File under "do you even read what you wrote?"
So TIME‘s Person of the Year 2016 is Donald J. Trump. That makes sense. He “defines” the year in our culture.
Their description of runner-up Hillary R. Clinton, however, made me go “Do you even read what you wrote? At all?”
Charlotte Alter, a “journalist” for TIME, wrote this about Secretary Clinton:
Expectations certainly missed their target: the race between the first plausible female presidential candidate and a man who bragged about grabbing women “by the pussy” did not boil down to gender. In interviews across the country in the year leading up to the election, many voters suggested that shattering the glass ceiling wasn’t an urgent priority for them. Some took it as a given that a woman will be President one day, and it wasn’t worth electing someone they believed was the wrong woman just to show it could be done.
Did not. Boil down. To gender.
Look at Alter’s justification: If “glass ceiling” doesn’t win, if “a woman will be President” anyway someday, then it’s not about gender. This is exactly why it’s about gender. People in media read being a woman as some ticket that will get you cool things like the White House; they don’t view overt sexism as a real thing that matters. Which is why they write puff pieces about being “the first” this and that but hardly any analysis of what’s going on with the “alt right” racist white nationalist movement that is also heavy with those GamerGate dudes and the “pickup artist” culture.
It wouldn’t be exactly right to say this election was about gender.
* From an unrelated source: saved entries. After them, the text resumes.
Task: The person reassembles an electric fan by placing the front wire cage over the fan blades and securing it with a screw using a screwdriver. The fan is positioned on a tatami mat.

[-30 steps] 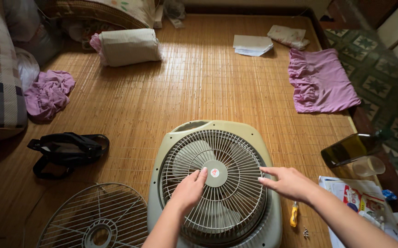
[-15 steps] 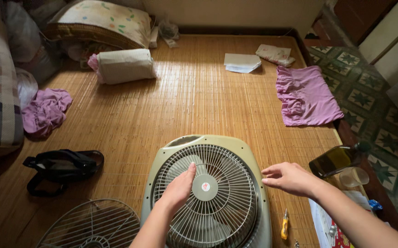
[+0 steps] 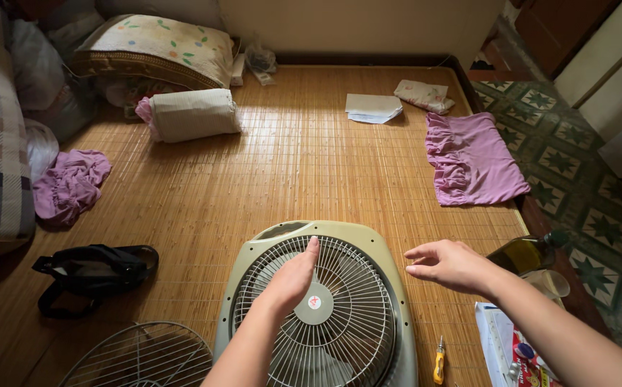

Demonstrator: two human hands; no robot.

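Since a second ago the left hand (image 3: 289,279) has slid from the middle of the fan (image 3: 318,308) up toward the top of its round grille, and the right hand (image 3: 448,265) has lifted clear of the rim, so it looks like only one hand is on it now. Left hand lies flat, fingers together, palm on the wires; right hand hovers off the fan's right side, fingers loosely spread, holding nothing. Fan lies face-up on the bamboo mat (image 3: 289,165) near its front edge. Loose spare grille (image 3: 142,358) sits at the front left corner, a yellow screwdriver (image 3: 439,360) just right of the fan, black bag (image 3: 92,271) further left.
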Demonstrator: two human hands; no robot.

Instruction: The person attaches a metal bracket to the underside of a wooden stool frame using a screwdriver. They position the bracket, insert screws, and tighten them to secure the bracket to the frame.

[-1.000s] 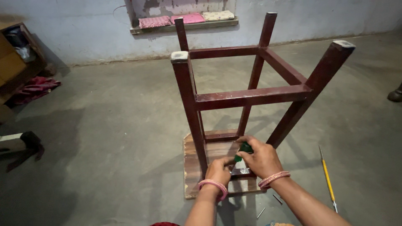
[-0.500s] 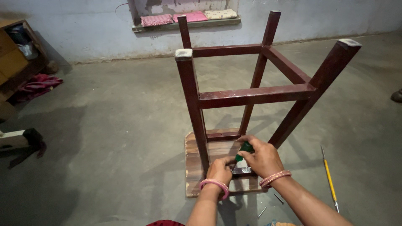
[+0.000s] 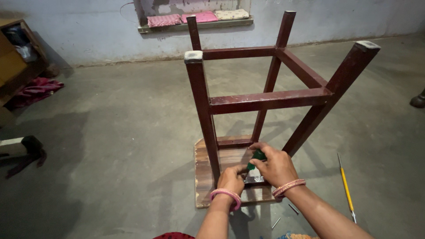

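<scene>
The upturned stool (image 3: 265, 95) has dark red-brown painted legs and rails with a faint sheen, the paint worn to pale at the leg ends. Its seat board (image 3: 203, 177), lying flat under the legs, is bare streaked wood, matt. Around the stool the floor (image 3: 124, 132) is grey cement, matt and slightly rough. Right of the stool lies a screwdriver (image 3: 346, 190) with a smooth yellow plastic handle. Behind the stool, folded cloth (image 3: 164, 20) sits on a ledge.

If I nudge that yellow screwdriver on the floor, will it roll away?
Probably, a little. The yellow screwdriver looks slim and round, lying flat on the smooth concrete floor, so it may roll sideways. It seems stiff and light, likely easy to lift by its handle.
</scene>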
It was more about race, and there were a lot of other factors that my readers are already familiar with, but much of it boils down to toxic “bro culture.”
In fact, the article even quotes a Clinton supporter saying as much:
“Hillary did everything right, she checked all the boxes, and clearly that doesn’t really win,” says Ramsini, an attorney in Columbus, Ohio. “If a woman can’t beat this guy, then who can she beat?”
So yeah, kind of a weird statement that the election “didn’t boil down to gender.” It kind of did.